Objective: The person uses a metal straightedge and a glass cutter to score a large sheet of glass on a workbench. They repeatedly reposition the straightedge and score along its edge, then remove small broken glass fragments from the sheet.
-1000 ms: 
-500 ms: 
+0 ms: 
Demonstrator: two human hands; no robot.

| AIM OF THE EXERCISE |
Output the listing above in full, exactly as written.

| TASK RESULT |
Objective: The person uses a metal straightedge and a glass cutter to score a large sheet of glass on a workbench. They repeatedly reposition the straightedge and score along its edge, then remove small broken glass fragments from the sheet.
-1000 ms: 
-500 ms: 
+0 ms: 
Demonstrator: two human hands; no robot.

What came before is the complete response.